MEXICO CITY (AP) — Mexico’s president said Thursday the government is in talks to persuade companies that have started lithium mining projects in Mexico to give up their plans.
President Andrés Manuel López Obrador did not say what the talks involved or whether the companies would be offered compensation. But he made it clear that whatever they might be allowed to mine — or help the government mine — they wouldn't be permitted to produce lithium on their own.
In 2022, Mexico nationalized lithium mining and extraction, with a state-run company having exclusive rights to mine the metal used in electric car batteries and other devices.
López Obrador said that “one or two” companies had started projects, though they had not obtained all necessary permits, such as for water use of environmental impact statements.
He said the government is “seeking to reach an agreement with them” to accept the new framework. But he acknowledged the matter may end up in the courts.
“The lawyers are looking into it.
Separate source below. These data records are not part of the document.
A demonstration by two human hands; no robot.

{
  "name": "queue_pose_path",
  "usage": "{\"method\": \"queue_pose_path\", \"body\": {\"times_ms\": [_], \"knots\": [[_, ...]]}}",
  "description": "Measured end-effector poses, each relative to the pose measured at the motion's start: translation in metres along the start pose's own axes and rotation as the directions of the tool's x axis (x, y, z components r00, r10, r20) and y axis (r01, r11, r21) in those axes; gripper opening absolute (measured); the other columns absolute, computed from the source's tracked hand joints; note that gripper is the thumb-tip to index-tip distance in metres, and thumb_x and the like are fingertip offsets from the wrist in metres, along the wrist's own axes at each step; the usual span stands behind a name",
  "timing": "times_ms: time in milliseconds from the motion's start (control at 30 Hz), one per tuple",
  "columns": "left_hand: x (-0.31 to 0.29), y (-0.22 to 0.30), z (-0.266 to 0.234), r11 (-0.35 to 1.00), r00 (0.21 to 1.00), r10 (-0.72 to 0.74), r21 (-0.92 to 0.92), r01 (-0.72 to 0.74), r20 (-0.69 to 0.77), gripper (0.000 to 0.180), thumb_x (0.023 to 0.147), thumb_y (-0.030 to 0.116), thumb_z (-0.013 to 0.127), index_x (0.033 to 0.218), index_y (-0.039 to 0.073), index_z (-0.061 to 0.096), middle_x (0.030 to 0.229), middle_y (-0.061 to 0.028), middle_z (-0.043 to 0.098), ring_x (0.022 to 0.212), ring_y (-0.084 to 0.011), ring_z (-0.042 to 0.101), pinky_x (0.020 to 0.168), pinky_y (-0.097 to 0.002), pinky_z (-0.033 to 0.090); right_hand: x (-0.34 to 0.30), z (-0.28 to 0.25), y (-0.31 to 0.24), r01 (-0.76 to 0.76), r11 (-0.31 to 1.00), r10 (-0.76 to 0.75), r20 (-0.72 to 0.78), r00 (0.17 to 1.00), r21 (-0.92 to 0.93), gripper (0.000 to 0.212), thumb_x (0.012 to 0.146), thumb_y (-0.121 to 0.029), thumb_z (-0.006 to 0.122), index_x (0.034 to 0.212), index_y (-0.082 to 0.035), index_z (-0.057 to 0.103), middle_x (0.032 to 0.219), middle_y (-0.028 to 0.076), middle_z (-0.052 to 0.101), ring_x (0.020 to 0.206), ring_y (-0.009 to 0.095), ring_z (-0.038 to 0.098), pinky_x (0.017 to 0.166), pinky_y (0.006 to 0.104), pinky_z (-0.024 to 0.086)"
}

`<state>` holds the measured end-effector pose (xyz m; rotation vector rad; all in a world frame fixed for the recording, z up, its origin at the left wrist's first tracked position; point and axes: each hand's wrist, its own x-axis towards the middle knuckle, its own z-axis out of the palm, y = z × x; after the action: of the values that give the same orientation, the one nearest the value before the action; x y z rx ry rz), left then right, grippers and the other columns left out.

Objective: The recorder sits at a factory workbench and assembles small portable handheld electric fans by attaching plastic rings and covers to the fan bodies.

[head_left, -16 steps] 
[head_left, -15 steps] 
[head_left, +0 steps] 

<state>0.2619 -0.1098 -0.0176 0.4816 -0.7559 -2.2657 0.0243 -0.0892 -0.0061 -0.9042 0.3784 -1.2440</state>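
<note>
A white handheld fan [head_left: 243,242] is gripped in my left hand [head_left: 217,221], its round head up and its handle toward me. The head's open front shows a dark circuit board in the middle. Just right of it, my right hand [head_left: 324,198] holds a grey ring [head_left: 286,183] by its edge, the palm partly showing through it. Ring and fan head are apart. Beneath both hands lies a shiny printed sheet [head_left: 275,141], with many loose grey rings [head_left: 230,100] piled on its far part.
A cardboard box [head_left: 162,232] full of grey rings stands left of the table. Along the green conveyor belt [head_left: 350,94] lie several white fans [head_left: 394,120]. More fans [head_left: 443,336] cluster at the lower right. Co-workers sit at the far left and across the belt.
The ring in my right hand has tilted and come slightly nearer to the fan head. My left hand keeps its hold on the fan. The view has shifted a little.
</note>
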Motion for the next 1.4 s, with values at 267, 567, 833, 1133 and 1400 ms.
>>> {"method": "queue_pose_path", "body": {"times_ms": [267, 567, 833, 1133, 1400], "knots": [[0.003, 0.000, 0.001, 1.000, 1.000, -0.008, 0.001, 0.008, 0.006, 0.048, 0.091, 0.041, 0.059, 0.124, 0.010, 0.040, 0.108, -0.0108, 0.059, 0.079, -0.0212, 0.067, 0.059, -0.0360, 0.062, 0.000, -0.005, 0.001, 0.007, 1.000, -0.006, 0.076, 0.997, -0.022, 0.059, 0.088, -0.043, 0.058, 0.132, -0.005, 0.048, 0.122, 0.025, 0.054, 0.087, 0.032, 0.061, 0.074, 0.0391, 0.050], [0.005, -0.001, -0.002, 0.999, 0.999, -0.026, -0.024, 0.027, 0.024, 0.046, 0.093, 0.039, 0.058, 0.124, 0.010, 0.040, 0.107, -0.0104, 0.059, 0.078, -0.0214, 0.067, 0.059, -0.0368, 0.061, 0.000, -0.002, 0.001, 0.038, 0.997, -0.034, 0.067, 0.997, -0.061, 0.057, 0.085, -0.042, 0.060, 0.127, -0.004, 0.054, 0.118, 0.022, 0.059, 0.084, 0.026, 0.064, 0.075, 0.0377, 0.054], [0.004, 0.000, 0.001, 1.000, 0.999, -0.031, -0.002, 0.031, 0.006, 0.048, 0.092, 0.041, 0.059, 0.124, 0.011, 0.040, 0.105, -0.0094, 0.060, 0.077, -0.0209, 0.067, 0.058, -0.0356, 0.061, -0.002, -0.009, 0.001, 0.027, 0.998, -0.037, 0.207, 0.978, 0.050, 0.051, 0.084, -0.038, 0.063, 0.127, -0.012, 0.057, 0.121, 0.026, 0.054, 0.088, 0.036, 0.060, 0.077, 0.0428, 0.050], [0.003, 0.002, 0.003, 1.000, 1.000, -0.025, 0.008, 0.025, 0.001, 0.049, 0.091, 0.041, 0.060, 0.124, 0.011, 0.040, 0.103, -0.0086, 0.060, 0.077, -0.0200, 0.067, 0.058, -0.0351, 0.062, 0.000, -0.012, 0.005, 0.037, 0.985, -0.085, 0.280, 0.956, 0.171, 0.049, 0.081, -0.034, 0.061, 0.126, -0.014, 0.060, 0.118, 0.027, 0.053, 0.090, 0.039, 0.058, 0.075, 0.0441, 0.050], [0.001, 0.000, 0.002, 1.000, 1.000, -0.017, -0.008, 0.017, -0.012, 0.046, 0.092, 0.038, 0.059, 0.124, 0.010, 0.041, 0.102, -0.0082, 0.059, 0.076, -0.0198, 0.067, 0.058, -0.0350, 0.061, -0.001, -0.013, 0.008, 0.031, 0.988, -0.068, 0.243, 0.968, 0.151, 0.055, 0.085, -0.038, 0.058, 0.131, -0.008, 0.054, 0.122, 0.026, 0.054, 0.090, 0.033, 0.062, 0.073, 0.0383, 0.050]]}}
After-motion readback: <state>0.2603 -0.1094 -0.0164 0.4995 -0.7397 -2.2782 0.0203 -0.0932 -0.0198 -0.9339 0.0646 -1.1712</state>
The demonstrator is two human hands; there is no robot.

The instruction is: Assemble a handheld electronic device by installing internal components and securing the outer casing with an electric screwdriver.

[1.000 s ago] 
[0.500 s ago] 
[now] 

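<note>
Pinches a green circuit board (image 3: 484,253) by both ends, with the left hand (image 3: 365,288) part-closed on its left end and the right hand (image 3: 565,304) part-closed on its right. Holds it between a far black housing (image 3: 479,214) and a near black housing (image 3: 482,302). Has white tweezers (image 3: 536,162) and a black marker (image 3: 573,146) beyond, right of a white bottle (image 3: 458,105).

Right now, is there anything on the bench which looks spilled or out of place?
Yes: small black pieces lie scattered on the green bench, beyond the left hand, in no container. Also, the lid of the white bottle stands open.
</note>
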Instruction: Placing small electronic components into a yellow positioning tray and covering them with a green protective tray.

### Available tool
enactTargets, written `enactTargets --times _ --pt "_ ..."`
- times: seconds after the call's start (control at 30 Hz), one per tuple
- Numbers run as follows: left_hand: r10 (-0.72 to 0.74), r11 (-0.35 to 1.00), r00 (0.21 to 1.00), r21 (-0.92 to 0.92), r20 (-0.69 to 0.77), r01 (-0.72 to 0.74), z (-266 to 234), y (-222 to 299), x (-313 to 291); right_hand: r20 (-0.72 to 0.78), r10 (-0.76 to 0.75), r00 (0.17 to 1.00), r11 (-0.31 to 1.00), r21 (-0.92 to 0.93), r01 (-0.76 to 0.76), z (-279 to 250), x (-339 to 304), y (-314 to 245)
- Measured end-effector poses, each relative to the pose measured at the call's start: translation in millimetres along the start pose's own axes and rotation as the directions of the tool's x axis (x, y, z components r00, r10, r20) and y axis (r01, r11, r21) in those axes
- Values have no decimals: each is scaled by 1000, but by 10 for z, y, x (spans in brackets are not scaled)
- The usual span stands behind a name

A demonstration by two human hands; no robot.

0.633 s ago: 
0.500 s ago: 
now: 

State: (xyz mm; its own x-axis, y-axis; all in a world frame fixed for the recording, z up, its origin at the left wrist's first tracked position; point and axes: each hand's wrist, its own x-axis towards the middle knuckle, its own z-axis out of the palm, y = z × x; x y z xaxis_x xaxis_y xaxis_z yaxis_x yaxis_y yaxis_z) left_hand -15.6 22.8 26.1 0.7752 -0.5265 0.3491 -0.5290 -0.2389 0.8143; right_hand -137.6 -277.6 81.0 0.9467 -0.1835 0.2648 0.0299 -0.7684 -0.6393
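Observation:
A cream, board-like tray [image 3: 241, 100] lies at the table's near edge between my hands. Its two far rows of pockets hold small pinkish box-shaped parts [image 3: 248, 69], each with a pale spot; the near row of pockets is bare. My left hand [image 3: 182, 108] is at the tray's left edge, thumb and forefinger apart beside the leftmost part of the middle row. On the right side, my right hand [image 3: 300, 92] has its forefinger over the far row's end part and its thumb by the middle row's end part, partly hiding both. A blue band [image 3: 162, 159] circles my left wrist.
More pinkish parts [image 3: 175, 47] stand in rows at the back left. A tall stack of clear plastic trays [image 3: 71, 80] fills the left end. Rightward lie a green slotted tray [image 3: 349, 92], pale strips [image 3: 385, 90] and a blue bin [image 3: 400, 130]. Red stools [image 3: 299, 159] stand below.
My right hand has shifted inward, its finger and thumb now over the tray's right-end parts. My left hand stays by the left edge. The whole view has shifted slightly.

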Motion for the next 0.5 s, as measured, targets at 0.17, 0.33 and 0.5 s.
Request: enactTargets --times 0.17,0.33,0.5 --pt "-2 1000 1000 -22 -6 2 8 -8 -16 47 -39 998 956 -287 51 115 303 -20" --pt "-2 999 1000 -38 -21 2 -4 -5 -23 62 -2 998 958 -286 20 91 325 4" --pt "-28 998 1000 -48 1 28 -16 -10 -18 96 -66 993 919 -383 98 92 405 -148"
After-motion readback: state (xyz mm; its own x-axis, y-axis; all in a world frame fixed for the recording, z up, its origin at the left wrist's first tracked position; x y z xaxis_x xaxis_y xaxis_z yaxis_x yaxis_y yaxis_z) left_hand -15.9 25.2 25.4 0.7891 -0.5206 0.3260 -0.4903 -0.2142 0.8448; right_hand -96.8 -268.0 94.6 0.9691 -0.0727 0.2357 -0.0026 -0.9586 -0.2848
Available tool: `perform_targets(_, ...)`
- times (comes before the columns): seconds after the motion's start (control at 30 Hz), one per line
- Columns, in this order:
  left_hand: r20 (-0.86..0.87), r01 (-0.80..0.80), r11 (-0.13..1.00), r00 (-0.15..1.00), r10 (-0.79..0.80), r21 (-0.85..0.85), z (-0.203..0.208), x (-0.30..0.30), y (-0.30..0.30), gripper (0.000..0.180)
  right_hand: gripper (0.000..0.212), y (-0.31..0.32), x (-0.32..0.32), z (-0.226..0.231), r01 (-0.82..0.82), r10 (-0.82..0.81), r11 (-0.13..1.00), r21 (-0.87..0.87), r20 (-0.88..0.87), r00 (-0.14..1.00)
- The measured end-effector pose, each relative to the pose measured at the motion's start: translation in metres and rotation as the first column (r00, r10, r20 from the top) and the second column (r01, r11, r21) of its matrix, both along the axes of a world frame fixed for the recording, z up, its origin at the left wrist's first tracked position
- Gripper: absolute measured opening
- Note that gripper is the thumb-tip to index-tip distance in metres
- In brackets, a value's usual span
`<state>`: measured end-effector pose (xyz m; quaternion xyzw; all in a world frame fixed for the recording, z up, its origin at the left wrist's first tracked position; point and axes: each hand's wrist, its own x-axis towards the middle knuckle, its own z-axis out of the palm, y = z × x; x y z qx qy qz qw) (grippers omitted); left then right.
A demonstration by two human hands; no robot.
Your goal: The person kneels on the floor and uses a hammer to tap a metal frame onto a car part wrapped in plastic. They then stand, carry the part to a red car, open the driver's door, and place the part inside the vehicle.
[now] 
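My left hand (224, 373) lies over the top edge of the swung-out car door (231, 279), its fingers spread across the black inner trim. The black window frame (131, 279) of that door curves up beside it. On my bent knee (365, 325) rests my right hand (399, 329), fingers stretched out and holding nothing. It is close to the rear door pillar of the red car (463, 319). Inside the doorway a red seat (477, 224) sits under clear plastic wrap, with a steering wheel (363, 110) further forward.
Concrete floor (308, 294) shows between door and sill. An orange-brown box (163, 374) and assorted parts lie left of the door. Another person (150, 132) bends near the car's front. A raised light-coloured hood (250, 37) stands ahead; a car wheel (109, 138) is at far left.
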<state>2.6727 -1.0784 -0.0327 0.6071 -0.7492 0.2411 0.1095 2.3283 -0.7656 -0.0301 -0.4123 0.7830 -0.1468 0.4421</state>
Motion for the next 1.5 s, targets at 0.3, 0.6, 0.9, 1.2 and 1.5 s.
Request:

We are going to talk to these companies, but the concessions have not been legalized,” the president said, vowing that “we are going to defend what belongs to the nation” if the firms take the case to court.
The Mexican government has no experience in mining lithium.
Only one lithium mine in Mexico, operated by a Chinese company in the northern state of Sonora, is anywhere close to starting production.
That operation, Bacanora Lithium, appears to be Mexico’s only viable private lithium mine and had been expected to start production in 2023. It is owned by Chinese lithium giant Ganfeng International.
At one time, the government had said the eight concessions for mining lithium already granted in Mexico would be respected as long as they were well on the way to producing the metal.